I think that too many hairs are being split in this thread. 
The only real problem seems to be about "showing up". If a tradesman doesn't show up when he has promised, the client then goes into an incipient spin & starts to cast all manner of dispersions upon the tradesman...starting with "hourly rates". 
In my opinion, an hourly rate of between $80 & $100 is acceptable (& is quite normal). 
Also in my opinion, a tradesman who says that he will "show up" but does not, deserves to be shamed. 
The only way that contractors will be reliable & charge fairly is if people start complaining to somebody. I suggest this "somebody" to be NECA (for starters). Don't take out your frustrations on us sparkies here. We understand your frustrations otherwise we wouldn't be here to give "free" advice. 
Please be nice. We are here because we enjoy helping others.  :Biggrin:

----------


## watson

Ok.
I reckon at the end of it, these are the relevant points:
A tradie......leccy or not...is entitled to charge the rate he sees fit, that will get his/her  Kids through school in the same manner and style of those of his customers. ( Tradies are entitled to a life)
He/She is entitled to have a 4WD work vehicle.
He/She having made an appointment should keep it or notify the customer accordingly. ( Really common sense) 
I reckon that pretty well sums it up. 
Comments???

----------


## ScottH

One quick reply regarding that neca document - in the award and EBA covering sparkies, travel allowance, fares allowance, severance pay, 17 percent loading... it's all there.
Some differences obviously, between the award and EBA - but the neca document itself states that it is basing those figures on employees covered by an EBA. 
So the document isn't quite as airy-fairy as some think.

----------


## Terrian

> Only last week we nearly ended up with the 4WD bogged when driving through mud. I'm no driving expert, but when you're driving through mud on a fairly steep bank the 4WD does a lot better than the 2WD. Independent expert suggested a 4WD for OH&S reasons and that's why we got one - and I'd say he knew his stuff.

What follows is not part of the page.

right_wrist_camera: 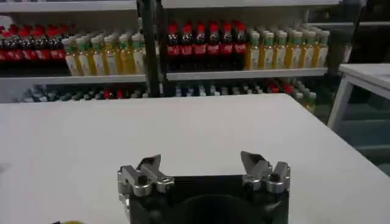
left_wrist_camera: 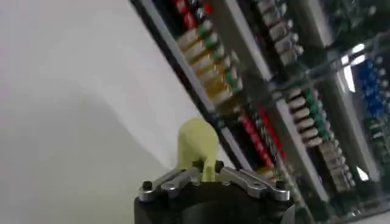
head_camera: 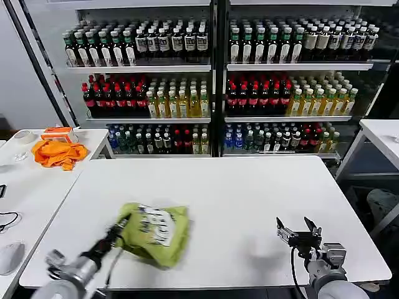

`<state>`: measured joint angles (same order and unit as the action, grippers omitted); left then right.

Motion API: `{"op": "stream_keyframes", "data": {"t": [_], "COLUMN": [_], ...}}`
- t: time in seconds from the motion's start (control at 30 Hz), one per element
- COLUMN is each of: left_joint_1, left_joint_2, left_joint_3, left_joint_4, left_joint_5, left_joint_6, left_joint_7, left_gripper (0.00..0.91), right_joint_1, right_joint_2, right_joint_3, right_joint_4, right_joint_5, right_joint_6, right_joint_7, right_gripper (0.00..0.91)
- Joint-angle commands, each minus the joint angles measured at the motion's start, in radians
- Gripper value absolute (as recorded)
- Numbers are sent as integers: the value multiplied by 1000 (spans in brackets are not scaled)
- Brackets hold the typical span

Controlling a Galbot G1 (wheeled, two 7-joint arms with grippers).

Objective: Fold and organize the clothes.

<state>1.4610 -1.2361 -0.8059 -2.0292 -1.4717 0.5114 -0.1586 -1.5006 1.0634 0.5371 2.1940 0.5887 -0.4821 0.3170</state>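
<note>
A lime yellow-green T-shirt point(head_camera: 156, 233) lies bunched in a folded heap on the white table point(head_camera: 237, 187), front left, its white-and-black print facing up. My left gripper point(head_camera: 123, 222) is shut on the shirt's left edge; the left wrist view shows a tuft of green cloth point(left_wrist_camera: 197, 143) pinched between the closed left gripper point(left_wrist_camera: 207, 165). My right gripper point(head_camera: 295, 225) hovers open over the table's front right, well apart from the shirt, and in the right wrist view this gripper point(right_wrist_camera: 201, 163) has only bare tabletop between its spread fingers.
A side table point(head_camera: 31, 187) on the left carries an orange cloth point(head_camera: 58, 152), a cable and small items. Shelves of bottles point(head_camera: 212, 81) stand behind the table. Another white table point(head_camera: 383, 137) is at the right.
</note>
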Motion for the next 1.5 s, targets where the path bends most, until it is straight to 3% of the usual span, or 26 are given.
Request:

  did this Independent expert also tell you that a 4x4 is more likely to flip over in an accident ?

----------


## elkangorito

My comments in blue.   

> Ok.
> I reckon at the end of it, these are the relevant points:
> A tradie......leccy or not...is entitled to charge the rate he sees fit, that will get his Kids through school in the same manner and style of those of his customers. ( Tradies are entitled to a life)
> He/She is entitled to have a 4WD work vehicle.
> He/She having made an appointment should keep it or notify the customer accordingly. ( Really common sense) 
> I reckon that pretty well sums it up. 
> Comments???

  I think you've got it pretty well spot on Watson  :2thumbsup:    

> One quick reply regarding that neca document - in the award and EBA covering sparkies, travel allowance, fares allowance, severance pay, 17 percent loading... it's all there.
> Some differences obviously, between the award and EBA - but the neca document itself states that it is basing those figures on employees covered by an EBA. 
> So the document isn't quite as airy-fairy as some think.

  Quite right Scott. The document was attempting to be as realsitic as possible, although it either covered too many bases or not enough bases.
At the end of the day, the goal of the document was to provide a prospective small business-person a means to calculate their overheads etc. It is ashame that certain respondents didn't bother to read the "intent" of the document before they put their foot in their mouth.

----------


## Terrian

> Put yourself in the tradies position a one man show depending on payment ASAP to pay suppliers. You look at a job decide it is worth $800 so you tell the customer it is $1000 and for cash you will do it for $800. This has a dual effect in that the customer thinks he is getting a bargain and asks him to do the job as it is a good discount and doesn't bother with any more quotes and the tradie is happy as he gets paid immediately and doesn't have to chase his payment.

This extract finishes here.